On 20 May morning, Putin arrived at the Great Hall of the People and received a welcome ceremony hosted by Xi Jinping at the East Gate Square. The two heads of state ascended the reviewing stand, and the military band played the national anthems of China and Russia. During the ceremony, Putin and Xi inspected troops of the People's Liberation Army. Afterwards, Xi met with Putin at the Great Hall of the People, and agreed to extend the 2001 Sino-Russian Treaty of Friendship. During this meeting, Xi said that China-Russia relationship have entered the new stage of greater achievements and faster development, and said that they should focus on the development and revitalization goals of the two countries and strengthen the overall planning of all-round cooperation; they should be based on continuing the friendship for generations and strengthen cultural exchanges and cooperation; they should deepen multilateral cooperation and further strengthen the coordination and cooperation of multilateral platforms. In the talks, Xi Jinping mentioned the situation in the Middle East and stated the need of "complete cessation of hostilities" in the region. In addition, he said that "the current international situation is characterized by intertwined turmoil and change, and unilateralism and hegemonic thinking are rampant."

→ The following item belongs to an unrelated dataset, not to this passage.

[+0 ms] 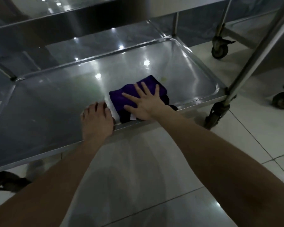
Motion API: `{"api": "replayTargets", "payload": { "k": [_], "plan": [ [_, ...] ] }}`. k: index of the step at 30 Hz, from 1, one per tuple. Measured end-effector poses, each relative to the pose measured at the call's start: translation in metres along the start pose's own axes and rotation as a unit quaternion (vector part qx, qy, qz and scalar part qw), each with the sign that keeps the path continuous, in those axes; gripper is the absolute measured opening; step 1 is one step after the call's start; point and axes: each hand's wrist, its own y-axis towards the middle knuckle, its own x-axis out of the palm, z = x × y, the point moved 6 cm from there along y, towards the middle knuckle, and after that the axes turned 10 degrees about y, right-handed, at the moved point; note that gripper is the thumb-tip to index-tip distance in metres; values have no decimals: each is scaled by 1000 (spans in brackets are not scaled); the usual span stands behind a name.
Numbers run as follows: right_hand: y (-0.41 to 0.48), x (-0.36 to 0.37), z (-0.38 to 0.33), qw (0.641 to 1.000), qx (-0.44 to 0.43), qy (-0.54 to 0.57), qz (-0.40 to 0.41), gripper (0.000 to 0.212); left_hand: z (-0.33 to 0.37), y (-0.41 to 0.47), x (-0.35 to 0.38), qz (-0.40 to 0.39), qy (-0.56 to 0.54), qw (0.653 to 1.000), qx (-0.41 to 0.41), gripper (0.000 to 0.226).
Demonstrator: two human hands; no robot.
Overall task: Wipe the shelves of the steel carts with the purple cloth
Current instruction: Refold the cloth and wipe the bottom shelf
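- Right grip (144, 100), fingers flat, presses soft purple cloth (118, 99) on bottom shelf (56, 104)
- Left grip (97, 122) clasps shelf rim (200, 103)
- Likely light, floppy: press its middle

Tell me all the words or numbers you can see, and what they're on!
None can be read.
White tag on the cloth, beside the right hand: too small and blurred to show any writing.
Shelf: bare steel with only light reflections, no label or number visible.
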Motion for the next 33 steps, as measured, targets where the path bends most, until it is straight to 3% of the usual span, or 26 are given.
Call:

Putin called Xi his "dear friend" and quoted Chinese idiom "not seeing Xi for a day is like being apart for three autumns". He stated that Russia-China relationship had reached "an unprecedented high level". During the meeting, Putin invited Xi to visit Russia in 2027. The two heads of state listened to the reports from the two chairpersons of the cooperation committee at the vice premier level under the framework of the regular meeting mechanism between the Chinese and Russian prime ministers on the progress of cooperation in various fields. During their talks, the two criticized US President Donald Trump’s Golden Dome missile defense system for threatening global stability and said that the United States’ decision to allow the 2010 New START treaty to expire in early 2026 was “irresponsible”. Putin also met with Peng Pai, a Chinese engineer who had studied in Russia, during his visit to China. During Putin's first visit to China as president in 2000, Putin met Peng Pai by chance while he was visiting Beihai Park and took a photo together.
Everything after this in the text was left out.